Attribution for the attacks remained ambiguous. A group called Scattered Spider has contacted journalists claiming responsibility for both breaches, while an affiliated gang known as ALPHV posted a lengthy statement contradicting those claims and saying it conducted the MGM attack.
It is possible that the two groups, which are known to have an affiliate relationship, both took part in the attacks, or are actually factions within the same loose-knit hacker collective.
Last week casino goers shared images of the out-of-order slot machines
Tony Anscombe, the chief security official with the San Diego-based cybersecurity company ESET, said it appears the invasions may have been carried out as a “socially engineered attack,” meaning the hackers used tactics like a phone call, text messages or phishing emails to breach the system.

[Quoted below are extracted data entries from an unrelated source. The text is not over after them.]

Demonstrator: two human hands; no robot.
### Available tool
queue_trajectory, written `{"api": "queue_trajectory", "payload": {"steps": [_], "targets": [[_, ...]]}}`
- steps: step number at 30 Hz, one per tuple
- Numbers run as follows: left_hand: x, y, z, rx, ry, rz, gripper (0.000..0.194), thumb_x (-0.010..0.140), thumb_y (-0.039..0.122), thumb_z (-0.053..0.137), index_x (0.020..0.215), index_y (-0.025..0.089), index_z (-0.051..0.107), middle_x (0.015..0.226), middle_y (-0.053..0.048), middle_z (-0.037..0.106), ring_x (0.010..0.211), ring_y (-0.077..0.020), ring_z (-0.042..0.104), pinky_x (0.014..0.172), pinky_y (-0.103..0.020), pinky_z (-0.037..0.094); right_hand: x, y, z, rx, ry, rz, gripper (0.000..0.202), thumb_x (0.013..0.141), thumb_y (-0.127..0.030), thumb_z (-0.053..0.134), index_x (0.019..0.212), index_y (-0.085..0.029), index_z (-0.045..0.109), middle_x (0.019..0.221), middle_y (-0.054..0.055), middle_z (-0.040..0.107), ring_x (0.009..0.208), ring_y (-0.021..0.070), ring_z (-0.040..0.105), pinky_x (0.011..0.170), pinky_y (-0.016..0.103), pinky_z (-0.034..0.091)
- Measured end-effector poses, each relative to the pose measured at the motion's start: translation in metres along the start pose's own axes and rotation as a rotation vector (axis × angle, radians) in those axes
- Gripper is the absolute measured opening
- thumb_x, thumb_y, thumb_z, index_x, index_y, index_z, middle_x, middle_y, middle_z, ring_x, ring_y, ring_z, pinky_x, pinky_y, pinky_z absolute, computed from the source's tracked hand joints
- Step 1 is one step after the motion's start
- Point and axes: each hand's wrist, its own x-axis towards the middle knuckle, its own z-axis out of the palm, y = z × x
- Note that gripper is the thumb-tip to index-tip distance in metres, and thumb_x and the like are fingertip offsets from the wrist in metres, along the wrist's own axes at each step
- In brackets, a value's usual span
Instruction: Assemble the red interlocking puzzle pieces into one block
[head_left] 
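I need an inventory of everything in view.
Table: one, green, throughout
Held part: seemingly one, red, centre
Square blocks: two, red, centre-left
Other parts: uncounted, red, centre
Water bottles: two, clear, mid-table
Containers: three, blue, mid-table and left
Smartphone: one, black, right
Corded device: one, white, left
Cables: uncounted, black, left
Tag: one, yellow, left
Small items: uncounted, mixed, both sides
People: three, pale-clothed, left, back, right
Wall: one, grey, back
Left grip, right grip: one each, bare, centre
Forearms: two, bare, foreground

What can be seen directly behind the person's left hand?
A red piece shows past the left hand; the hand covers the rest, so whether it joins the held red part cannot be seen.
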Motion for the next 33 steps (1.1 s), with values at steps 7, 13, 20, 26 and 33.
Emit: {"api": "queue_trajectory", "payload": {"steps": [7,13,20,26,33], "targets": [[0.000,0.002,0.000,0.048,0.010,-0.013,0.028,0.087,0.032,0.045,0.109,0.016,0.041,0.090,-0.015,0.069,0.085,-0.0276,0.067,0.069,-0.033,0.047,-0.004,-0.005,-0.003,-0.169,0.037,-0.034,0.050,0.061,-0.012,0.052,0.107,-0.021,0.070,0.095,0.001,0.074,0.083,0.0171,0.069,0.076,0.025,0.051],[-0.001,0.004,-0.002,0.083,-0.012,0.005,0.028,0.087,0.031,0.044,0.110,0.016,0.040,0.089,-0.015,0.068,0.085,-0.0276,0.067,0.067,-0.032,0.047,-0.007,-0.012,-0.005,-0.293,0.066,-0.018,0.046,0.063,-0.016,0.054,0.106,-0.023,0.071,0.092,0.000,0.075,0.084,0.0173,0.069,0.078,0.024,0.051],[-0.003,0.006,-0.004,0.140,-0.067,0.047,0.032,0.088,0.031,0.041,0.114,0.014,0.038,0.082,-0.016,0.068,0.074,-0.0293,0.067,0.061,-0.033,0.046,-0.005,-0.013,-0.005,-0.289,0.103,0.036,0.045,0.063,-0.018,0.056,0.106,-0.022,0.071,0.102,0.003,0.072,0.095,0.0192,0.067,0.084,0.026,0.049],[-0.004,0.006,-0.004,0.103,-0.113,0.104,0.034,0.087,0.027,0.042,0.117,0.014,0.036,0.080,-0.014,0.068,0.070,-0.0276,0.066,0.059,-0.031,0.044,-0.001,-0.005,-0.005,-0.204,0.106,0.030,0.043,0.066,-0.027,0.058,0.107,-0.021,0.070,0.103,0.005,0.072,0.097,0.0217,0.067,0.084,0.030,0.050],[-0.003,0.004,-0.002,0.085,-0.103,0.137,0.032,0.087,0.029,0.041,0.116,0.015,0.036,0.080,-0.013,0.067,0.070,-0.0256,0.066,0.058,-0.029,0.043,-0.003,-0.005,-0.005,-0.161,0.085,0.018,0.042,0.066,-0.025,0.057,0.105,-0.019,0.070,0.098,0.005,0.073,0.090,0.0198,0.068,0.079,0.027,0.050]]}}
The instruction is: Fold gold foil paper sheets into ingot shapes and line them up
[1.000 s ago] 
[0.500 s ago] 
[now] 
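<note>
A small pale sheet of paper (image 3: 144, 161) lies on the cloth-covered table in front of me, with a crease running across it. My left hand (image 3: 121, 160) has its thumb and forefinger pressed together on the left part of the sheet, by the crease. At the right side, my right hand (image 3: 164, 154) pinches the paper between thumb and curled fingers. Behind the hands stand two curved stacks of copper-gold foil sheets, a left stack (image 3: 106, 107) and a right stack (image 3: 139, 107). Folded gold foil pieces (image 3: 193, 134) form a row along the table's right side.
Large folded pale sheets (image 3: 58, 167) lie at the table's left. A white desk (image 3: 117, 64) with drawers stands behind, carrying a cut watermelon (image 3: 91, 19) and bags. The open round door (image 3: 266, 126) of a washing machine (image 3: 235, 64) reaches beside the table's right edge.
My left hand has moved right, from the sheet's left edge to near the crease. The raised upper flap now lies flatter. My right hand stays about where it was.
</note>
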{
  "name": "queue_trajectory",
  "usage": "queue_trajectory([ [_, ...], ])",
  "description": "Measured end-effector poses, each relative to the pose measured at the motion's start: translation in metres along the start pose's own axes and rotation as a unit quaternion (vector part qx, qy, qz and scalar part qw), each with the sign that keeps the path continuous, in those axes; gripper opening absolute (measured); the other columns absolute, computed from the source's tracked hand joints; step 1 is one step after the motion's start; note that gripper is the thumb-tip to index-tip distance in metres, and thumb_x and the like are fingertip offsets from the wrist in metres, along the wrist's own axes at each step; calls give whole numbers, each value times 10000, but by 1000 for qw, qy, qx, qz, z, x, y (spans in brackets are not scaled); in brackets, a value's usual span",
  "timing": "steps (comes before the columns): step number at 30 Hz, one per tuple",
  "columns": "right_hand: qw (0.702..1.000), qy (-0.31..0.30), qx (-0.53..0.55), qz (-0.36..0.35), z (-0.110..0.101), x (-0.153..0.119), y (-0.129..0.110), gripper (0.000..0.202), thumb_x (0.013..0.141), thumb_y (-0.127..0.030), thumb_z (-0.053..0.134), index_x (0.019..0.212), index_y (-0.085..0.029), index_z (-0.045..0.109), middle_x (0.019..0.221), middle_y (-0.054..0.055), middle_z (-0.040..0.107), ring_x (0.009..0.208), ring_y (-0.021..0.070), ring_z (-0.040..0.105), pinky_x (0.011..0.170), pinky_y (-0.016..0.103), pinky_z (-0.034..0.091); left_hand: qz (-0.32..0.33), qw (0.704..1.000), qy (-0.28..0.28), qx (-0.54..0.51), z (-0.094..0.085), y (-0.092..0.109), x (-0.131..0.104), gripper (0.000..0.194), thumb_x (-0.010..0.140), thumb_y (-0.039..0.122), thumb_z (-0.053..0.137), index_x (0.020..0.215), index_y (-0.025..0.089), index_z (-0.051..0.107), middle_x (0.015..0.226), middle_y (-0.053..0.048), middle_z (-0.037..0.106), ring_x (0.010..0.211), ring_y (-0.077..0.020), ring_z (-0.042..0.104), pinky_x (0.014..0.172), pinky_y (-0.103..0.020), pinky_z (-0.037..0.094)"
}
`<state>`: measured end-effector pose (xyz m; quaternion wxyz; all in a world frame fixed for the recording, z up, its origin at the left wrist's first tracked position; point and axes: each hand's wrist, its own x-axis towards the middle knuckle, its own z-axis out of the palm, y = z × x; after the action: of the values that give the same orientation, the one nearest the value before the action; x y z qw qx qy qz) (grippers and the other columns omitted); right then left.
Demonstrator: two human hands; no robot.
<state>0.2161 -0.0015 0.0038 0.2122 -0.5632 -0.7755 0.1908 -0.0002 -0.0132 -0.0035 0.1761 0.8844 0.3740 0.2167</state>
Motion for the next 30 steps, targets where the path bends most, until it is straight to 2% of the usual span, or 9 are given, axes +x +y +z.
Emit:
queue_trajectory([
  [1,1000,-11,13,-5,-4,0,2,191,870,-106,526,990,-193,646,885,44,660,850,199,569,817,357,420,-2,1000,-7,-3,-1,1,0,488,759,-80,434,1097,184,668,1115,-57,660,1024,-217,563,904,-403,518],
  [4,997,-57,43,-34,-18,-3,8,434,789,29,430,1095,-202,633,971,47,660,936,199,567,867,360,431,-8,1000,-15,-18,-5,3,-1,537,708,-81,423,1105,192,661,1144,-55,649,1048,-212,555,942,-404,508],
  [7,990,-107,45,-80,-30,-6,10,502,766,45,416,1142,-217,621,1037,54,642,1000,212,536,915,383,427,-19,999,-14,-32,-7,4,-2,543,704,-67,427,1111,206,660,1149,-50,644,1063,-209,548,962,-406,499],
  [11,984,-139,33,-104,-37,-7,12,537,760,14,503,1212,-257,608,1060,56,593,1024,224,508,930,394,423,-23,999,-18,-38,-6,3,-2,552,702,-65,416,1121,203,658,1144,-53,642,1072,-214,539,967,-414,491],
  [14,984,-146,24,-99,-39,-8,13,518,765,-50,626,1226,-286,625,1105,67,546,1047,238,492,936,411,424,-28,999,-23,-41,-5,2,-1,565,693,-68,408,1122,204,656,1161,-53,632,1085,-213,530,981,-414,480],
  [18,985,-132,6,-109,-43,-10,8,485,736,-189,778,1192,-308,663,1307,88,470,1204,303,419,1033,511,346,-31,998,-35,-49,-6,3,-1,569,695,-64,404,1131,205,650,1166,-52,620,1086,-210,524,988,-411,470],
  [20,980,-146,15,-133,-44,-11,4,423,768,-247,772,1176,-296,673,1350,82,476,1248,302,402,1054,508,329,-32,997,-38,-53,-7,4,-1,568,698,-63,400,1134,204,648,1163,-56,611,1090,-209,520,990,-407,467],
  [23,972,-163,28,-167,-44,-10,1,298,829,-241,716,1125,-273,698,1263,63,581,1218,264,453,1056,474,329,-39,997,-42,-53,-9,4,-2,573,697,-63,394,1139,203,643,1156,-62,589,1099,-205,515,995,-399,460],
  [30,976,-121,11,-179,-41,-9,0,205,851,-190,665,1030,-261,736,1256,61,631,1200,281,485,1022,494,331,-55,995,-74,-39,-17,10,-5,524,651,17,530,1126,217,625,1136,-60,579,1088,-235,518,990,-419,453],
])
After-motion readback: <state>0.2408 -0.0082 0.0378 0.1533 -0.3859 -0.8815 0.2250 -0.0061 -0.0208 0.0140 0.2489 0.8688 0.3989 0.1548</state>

‘Security is only as good as the weakest link, and unfortunately, as in many cyberattacks, human behavior is the method used by cybercriminals to gain the access to a company’s crown jewels,’ Anscombe said.
For MGM guests, the result of that company’s breach has been a week of confusion and frustration.
‘The MGM hack is causing chaos,’ posted X user Rachel Hooks from ARIA, sharing video of long lines and slot machines on the fritz. ‘Ridiculous check in queues and casinos down.’
At the Bellagio, @JacobLasVegasLife posted video showing huge lines for hotel check-in.
MGM’s hotels have reportedly been forced to adopt antiquated measures at check-in desks, writing down guest information and credit card numbers by hand as system disruptions persist.
The outage appears to be affecting MGM properties outside of Vegas, including the Borgata in Atlantic City, New Jersey, and the Mississippi-based Biloxi.
MGM was hacked back in 2019, with a reported 142 million guests affected.
Among the people implicated in the breach were Twitter CEO, Jack Dorsey, and Justin Bieber according to prior reports.
ZDNet verified that there was no financial information in the breach and according to an MGM spokesperson, mostly consisted of, ‘contact information like names, postal addresses, and email addresses.’